ACTIVITY:
Your answer should consist of the complete listing, repeated verbatim.

DATA:
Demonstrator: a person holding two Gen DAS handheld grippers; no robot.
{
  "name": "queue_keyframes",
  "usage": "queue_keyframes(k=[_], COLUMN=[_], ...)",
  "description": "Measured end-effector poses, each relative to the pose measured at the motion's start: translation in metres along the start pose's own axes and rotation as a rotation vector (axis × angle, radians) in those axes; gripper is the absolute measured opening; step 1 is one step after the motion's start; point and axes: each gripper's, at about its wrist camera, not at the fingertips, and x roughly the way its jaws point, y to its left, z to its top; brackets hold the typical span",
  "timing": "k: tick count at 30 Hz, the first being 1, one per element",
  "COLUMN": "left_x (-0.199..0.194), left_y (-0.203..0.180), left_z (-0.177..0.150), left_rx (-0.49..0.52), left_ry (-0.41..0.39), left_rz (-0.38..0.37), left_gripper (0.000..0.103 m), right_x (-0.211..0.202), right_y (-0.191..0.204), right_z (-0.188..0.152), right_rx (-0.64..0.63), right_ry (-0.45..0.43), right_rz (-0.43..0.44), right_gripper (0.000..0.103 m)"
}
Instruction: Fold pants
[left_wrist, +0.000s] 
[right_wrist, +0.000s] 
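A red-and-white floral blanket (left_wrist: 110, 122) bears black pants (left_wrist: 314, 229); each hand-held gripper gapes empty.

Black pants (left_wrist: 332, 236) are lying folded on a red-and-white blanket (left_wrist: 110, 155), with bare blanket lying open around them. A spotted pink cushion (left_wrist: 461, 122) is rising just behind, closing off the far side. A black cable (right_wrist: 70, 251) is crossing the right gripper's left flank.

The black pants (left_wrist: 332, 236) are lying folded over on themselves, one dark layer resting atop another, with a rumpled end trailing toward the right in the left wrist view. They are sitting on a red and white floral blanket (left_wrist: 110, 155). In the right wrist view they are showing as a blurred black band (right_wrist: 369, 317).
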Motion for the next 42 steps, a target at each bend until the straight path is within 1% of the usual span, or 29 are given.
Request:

ANSWER SECTION:
Demonstrator: a person holding two Gen DAS handheld grippers; no robot.
{
  "name": "queue_keyframes",
  "usage": "queue_keyframes(k=[_], COLUMN=[_], ...)",
  "description": "Measured end-effector poses, each relative to the pose measured at the motion's start: translation in metres along the start pose's own axes and rotation as a rotation vector (axis × angle, radians) in those axes; gripper is the absolute measured opening; step 1 is one step after the motion's start; point and axes: each gripper's, at about its wrist camera, not at the fingertips, and x roughly the way its jaws point, y to its left, z to its top; brackets hold the typical span",
  "timing": "k: tick count at 30 Hz, the first being 1, one per element",
  "COLUMN": "left_x (-0.199..0.194), left_y (-0.203..0.180), left_z (-0.177..0.150), left_rx (-0.49..0.52), left_ry (-0.41..0.39), left_rz (-0.38..0.37), left_gripper (0.000..0.103 m), right_x (-0.211..0.202), right_y (-0.191..0.204), right_z (-0.188..0.152), right_rx (-0.64..0.63), right_ry (-0.45..0.43), right_rz (-0.43..0.44), right_gripper (0.000..0.103 m)"
}
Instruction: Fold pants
[left_wrist, +0.000s] 
[right_wrist, +0.000s] 
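A red-and-white floral blanket (left_wrist: 110, 122) bears black pants (left_wrist: 314, 229); each hand-held gripper gapes empty.

Black pants (left_wrist: 332, 236) are lying folded on a red-and-white blanket (left_wrist: 110, 155), with bare blanket lying open around them. A spotted pink cushion (left_wrist: 461, 122) is rising just behind, closing off the far side. A black cable (right_wrist: 70, 251) is crossing the right gripper's left flank.

The black pants (left_wrist: 332, 236) are lying folded over on themselves, one dark layer resting atop another, with a rumpled end trailing toward the right in the left wrist view. They are sitting on a red and white floral blanket (left_wrist: 110, 155). In the right wrist view they are showing as a blurred black band (right_wrist: 369, 317).
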Motion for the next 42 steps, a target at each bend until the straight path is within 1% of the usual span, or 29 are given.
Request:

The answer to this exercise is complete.